With a few shortcuts, I was able to get this meal on the table quickly. The dinner was a hit with the kids – and all walked away full and satisfied. Success!

Kale Pie Flow

If you are serving this meal for St. Patrick’s Day and would like to pair it with a beer, try a Double Pigs Ear recommended by Tom and Marguerite at the Craft Beer Cellar on Thompson Street in Winchester.

Cheers,
Denise

 

Kale Pie with a Rosemary Almond Crust
You had me at “Kale and a rosemary almond crust!”

Filling:

  • ½ pound (1 bunch) of kale, stems removed coarsely chopped (about 3 cups)
  • 4 whole scallions, chopped into 1/2 inch pieces
  • ½ tsp sea salt
  • 1 whole egg
  • 3 egg whites
  • 4 Tbs, divided (2 Tbs each)

Crust:

  • 1 cup + 2 Tbs almond flour
  • ¼ tsp sea salt
  • 1 Tbs fresh rosemary, minced
  • 3 Tbs extra-virgin olive oil
  • 2 1/4 tsp water

Preheat oven 350

In a large bowl combine the almond flour, salt and rosemary. In a medium bowl whisk together the oil and water. Mix with dry ingredients until thoroughly combined. Press into a lightly greased 9-inch pie pan, bringing the sides up about ½ inch. Bake 20 minutes and enjoy the rosemary wafting through your house 🙂 Remove when golden brown and completely cool completely before adding the filling.

Meanwhile, put kale with 2 tablespoons of water into a covered microwave safe bowl and cook 3 min until kale is soft and bright green. Place kale, scallions, eggs, salt and 2 tablespoons of pine nuts in a blender or food processor and process until well blended. Add remaining 2 tablespoons of pine nuts to the batter.

Pour into the cooled pie shell and bake 20 until firm.

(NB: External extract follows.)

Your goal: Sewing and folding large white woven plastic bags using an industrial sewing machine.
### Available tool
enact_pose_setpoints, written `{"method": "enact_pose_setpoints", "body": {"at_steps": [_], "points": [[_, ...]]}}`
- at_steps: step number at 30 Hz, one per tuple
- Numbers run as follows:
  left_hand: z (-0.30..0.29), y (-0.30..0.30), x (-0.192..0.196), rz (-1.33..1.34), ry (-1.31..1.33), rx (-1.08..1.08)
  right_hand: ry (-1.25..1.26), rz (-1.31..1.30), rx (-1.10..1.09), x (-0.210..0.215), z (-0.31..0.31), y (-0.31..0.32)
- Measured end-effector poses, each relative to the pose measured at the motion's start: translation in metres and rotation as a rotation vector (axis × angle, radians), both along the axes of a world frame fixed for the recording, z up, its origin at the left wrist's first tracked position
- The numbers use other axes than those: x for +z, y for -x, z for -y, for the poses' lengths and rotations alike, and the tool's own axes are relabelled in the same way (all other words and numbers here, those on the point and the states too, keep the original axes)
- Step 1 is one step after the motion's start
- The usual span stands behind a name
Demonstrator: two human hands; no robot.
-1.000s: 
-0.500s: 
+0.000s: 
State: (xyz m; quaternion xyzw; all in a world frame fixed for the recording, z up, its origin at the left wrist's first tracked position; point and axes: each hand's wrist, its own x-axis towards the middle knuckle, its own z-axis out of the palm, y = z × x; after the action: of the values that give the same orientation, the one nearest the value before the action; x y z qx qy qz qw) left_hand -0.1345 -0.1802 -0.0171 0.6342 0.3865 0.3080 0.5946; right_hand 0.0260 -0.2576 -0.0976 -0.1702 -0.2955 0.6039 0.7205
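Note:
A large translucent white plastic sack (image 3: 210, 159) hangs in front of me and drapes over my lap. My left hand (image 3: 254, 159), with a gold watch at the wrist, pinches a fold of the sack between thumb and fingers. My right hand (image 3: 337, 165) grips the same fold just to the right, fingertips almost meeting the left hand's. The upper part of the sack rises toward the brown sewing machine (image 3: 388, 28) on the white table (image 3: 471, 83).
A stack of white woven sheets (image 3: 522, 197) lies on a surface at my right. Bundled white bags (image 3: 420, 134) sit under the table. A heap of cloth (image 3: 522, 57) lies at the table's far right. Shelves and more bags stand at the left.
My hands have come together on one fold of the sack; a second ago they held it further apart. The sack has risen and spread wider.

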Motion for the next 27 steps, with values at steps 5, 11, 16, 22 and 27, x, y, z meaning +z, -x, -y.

Let cool about 30 minutes.

Denise’s tip- To add a pop of color and flavor, top the kale pie with this goat cheese mixture

  • 2 Tbs goat cheese, crumbled
  • 1 Tbs sundried tomato, chopped

Mix together with a fork so it becomes a crumb-like mixture

 

Curried Roasted Carrots (serves 4)
This is such an easy and delicious way to get a mega-dose of beta carotene. Make a double batch to make a soup or to just have on hand to nibble on as a snack or toss into a salad.

Ingredients

  • 3 cups carrots, peeled and cut into 2-inch chunks
  • 4 tsp extra-virgin olive oil or coconut oil
  • 1/2 tsp curry powder
  • 2 tsp honey
  • salt and pepper to taste

Preheat oven to 400

Line a baking sheet with parchment paper and toss carrots with oil, curry, salt and pepper to coat. Bake about 20 minutes, stirring at the halfway point. When you remove from the oven, toss with honey.

It’s that easy – the hard part is to stop nibbling on the carrots before dinner!

 

Denise’s Green Twice-Baked Potatoes
The guac adds good fats, fiber (from the avocado), plus flavor and nutrient boosts to your basic baked potato.

Ingredients

  • 3 large organic baking potatoes
  • 1 cup of Denise’s Guacamole (below) or other fresh guacamole
  • ¼ tsp sea salt
  • ¼ cup of shredded sharp cheddar cheese
  • 1 Tbs cilantro, minced

Directions

Bake potato whole in 400 oven 40 minutes or in microwave. Remove from microwave and cut in half. Scoop out the inside of the potato and put in a bowl. Leave about ¼ layer of potato attached to the skin. Mix 1 cup of guacamole in with the potato and sea salt.

Turn the broiler on

Refill the potatoes with the potato-guacamole mixture; sprinkle with cheese. Place under the broiler until cheese is melted. Top with cilantro and serve.

 

Denise’s Guacamole

Ingredients

  •       3 ripe avocados
  •       1/2 cup red onion, finely diced
  •       1/2 jalapeno pepper, seeded and finely chopped, to taste
  •       1/2 cup cilantro, coarsely chopped
  •       2 Tbs fresh lemon juice
  •       1 tsp coarse salt, to taste

Directions

Cut each avocado in half and remove the pit. Scoop out the halves and place in a medium bowl. Mash the avocado with a fork and stir in the onion, tomatoes, chiles and cilantro. Season the mixture with lime juice and salt. Cover with plastic wrap until ready to serve.